### Exercise goal
Check each line below for the word "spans", and copy those that have it.

### Records provided
------------------------------------

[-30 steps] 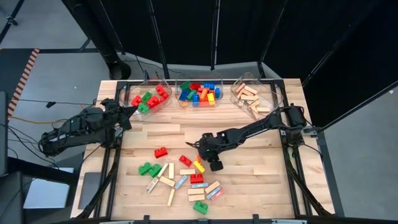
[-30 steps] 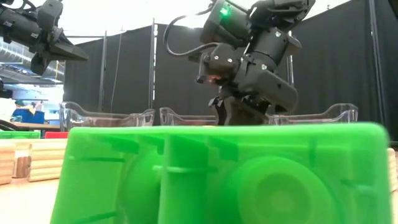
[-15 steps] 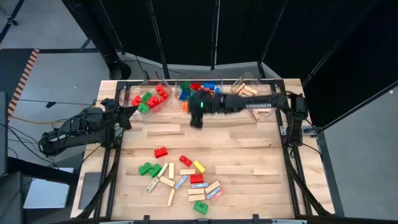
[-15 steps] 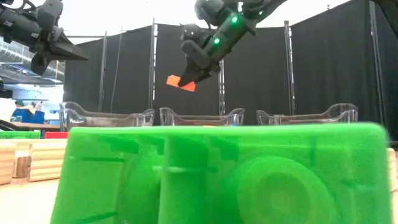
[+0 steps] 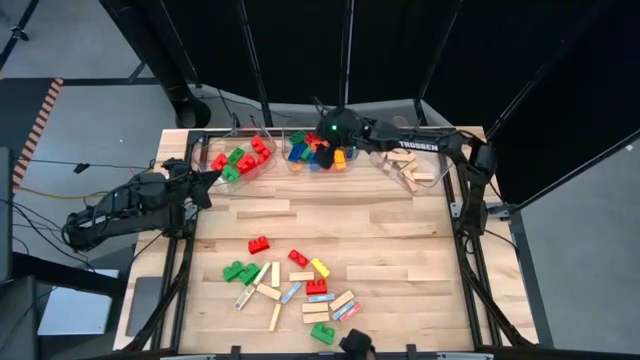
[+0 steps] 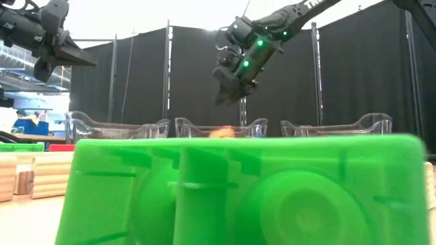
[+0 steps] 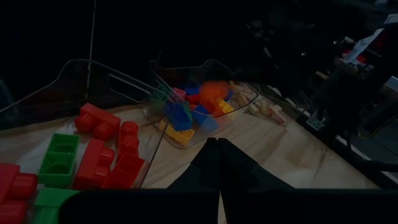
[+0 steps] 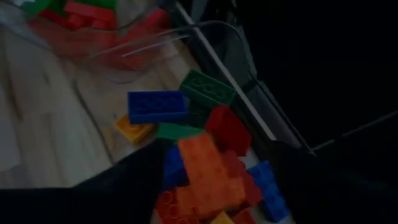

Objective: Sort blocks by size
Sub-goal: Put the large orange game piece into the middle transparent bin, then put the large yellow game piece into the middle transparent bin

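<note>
My right gripper (image 5: 326, 140) hangs open above the middle clear bin (image 5: 320, 155) at the table's far edge. An orange block (image 8: 208, 171) shows blurred below and between its fingers, clear of them, down among the red, blue, green and yellow blocks in that bin; the low view shows the orange block (image 6: 219, 133) inside the bin wall. More blocks (image 5: 290, 285) and tan wooden bars lie loose on the near middle of the table. My left gripper (image 5: 207, 187) waits shut at the far left, near the left bin (image 5: 243, 158).
The left bin holds red and green blocks. The right bin (image 5: 405, 160) holds tan wooden bars. A tan bar (image 5: 262, 207) lies alone on the table's left half. A green block (image 6: 245, 190) lies close in front of the low camera at the near edge.
My right gripper has risen from the loose pile with the orange block and swung toward the far edge, over the middle bin. There it has opened and let go. The orange block has dropped into that bin.
</note>
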Controlling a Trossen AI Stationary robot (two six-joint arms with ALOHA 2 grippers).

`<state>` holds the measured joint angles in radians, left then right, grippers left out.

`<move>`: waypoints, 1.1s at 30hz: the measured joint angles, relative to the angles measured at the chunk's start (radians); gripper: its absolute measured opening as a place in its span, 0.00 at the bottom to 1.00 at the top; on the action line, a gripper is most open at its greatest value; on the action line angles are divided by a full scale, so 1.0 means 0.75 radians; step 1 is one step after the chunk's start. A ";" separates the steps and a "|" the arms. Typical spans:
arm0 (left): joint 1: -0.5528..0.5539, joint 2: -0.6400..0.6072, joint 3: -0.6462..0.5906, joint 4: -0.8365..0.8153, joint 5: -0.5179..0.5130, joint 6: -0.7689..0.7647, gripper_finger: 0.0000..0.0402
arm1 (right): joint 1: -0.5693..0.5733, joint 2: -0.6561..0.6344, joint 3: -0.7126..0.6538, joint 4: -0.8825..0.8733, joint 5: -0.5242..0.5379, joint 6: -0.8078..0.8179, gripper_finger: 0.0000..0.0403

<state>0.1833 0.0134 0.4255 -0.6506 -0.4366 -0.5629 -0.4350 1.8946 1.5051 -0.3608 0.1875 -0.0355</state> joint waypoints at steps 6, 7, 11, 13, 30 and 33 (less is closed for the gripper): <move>0.000 0.000 0.000 -0.001 0.000 0.000 0.01 | 0.019 -0.003 0.000 -0.026 -0.166 0.122 0.85; 0.000 0.000 0.000 -0.001 0.000 0.000 0.01 | 0.044 -0.005 0.000 -0.028 -0.229 0.160 0.85; 0.000 0.000 0.000 -0.001 0.000 0.000 0.01 | 0.208 0.002 0.001 -0.099 -0.361 0.252 0.78; 0.000 0.000 0.000 -0.002 0.000 0.000 0.01 | 0.316 0.022 -0.006 -0.113 -0.346 0.283 0.74; 0.000 0.000 0.000 -0.003 0.000 0.000 0.01 | 0.896 0.040 -0.052 -0.158 0.252 0.760 0.62; 0.000 0.000 0.000 -0.003 0.002 0.000 0.01 | 0.934 0.091 -0.054 -0.167 0.247 0.863 0.63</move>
<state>0.1831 0.0135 0.4255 -0.6529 -0.4349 -0.5629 0.2654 1.9630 1.4647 -0.4859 0.3727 0.6114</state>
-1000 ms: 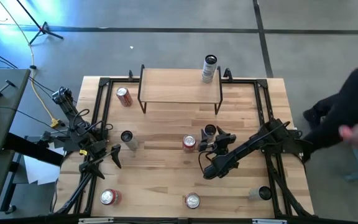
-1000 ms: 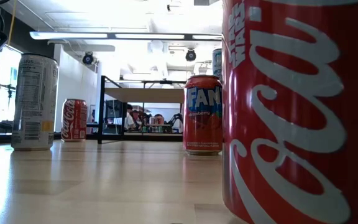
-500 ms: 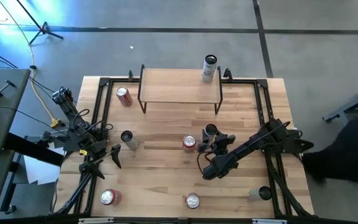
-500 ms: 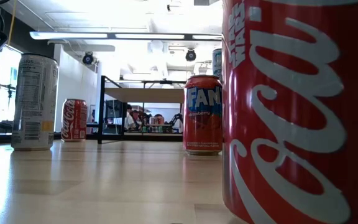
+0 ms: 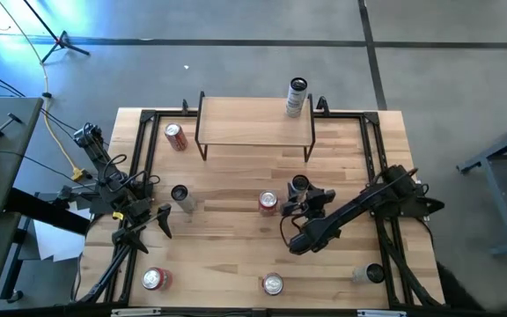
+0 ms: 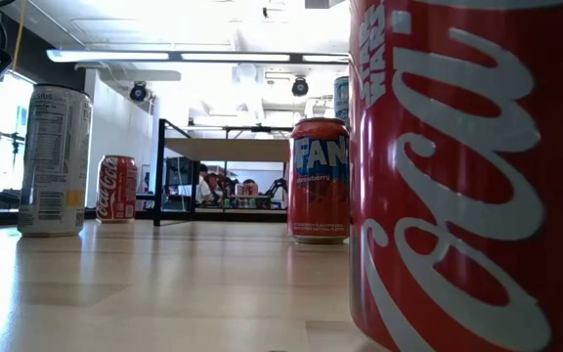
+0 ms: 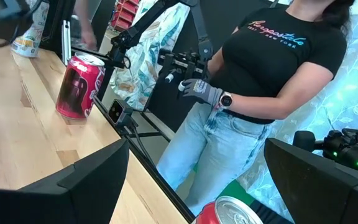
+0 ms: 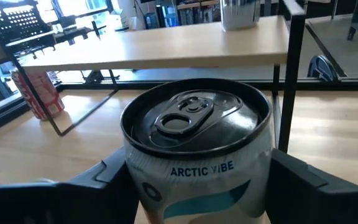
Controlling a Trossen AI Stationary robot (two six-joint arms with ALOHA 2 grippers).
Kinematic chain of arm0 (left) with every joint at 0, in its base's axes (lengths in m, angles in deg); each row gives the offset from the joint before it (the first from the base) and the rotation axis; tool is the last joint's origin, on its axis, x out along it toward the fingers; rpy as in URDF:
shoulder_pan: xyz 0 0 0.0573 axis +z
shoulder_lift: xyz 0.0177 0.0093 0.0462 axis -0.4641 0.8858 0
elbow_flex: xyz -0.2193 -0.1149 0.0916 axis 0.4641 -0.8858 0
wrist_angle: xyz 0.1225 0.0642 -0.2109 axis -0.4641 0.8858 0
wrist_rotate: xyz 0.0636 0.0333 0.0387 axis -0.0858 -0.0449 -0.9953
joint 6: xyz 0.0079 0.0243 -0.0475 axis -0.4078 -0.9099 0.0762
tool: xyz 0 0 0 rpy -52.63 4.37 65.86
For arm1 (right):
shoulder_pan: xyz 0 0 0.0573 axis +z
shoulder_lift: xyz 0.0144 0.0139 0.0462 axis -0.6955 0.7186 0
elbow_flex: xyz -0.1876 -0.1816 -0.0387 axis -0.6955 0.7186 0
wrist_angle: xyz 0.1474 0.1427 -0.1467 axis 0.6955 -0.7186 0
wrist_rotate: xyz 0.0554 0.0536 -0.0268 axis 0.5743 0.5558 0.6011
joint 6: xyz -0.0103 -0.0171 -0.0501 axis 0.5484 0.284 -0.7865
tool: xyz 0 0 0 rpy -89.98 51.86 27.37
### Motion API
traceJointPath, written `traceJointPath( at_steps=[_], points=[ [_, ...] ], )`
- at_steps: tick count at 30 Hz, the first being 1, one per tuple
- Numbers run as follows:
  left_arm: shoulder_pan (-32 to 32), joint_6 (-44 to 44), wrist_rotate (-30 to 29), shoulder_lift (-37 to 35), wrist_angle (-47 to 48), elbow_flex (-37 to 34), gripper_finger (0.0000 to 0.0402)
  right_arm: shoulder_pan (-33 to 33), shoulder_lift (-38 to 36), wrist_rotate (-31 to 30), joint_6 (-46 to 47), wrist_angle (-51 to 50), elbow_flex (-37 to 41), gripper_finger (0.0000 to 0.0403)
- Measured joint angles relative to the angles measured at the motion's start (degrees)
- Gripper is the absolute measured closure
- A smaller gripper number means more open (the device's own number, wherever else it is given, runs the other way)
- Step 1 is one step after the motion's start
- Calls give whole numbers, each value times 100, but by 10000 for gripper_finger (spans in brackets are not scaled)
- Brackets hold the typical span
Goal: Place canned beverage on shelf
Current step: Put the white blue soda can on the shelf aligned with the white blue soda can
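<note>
1. right, the right gripper (image 5: pixel 299 192) sits mid-table, its dark arm stretched in low and slanting from the right edge, wrist kinked toward the shelf (image 5: pixel 255 121).
2. its fingers (image 8: pixel 303 180) are closed in on a black-topped can (image 5: pixel 298 184), one on each side of the body; the wrist view reads "arctic vibe" on the can (image 8: pixel 196 152), which stands upright.
3. the held can is on the tabletop (image 5: pixel 236 255), in front of the shelf and well apart from it, just beside a red fanta can (image 5: pixel 268 202).
4. the shelf stands at the far edge of the table, its light plank top on thin black legs; a tall pale can (image 5: pixel 296 97) stands at its right end.
5. the left gripper (image 5: pixel 148 224) waits near the left edge, arm folded back, fingers (image 7: pixel 61 186) spread wide around nothing.
6. past those fingers the left wrist view catches a red can (image 7: pixel 78 86) on the table edge, another red can's top (image 7: pixel 235 210) close in, and a person (image 7: pixel 253 74) in a black shirt and jeans standing beyond the table.
7. other cans dot the table: a red one (image 5: pixel 175 136) left of the shelf, a dark-topped one (image 5: pixel 181 195) near the left gripper, and three along the near edge (image 5: pixel 272 283).
8. down low, a coca-cola can (image 6: pixel 467 176) fills the right of the view.
</note>
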Motion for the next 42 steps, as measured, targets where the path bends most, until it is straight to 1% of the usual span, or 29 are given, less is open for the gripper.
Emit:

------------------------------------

### Completed exercise
`<move>`: waypoints, 1.1s at 30hz: the measured joint angles, relative to the angles measured at the chunk's start (radians); gripper: its absolute measured opening as a place in its span, 0.00 at the bottom to 1.00 at the top; on the action line, a gripper is most open at its greatest value; on the action line angles are divided by a full scale, so 1.0 means 0.75 radians; step 1 is one step after the chunk's start. A ";" separates the steps and a "|" the arms. Typical spans:
- Calls give whole numbers, each value times 100, but by 10000 for gripper_finger (spans in brackets are not scaled)

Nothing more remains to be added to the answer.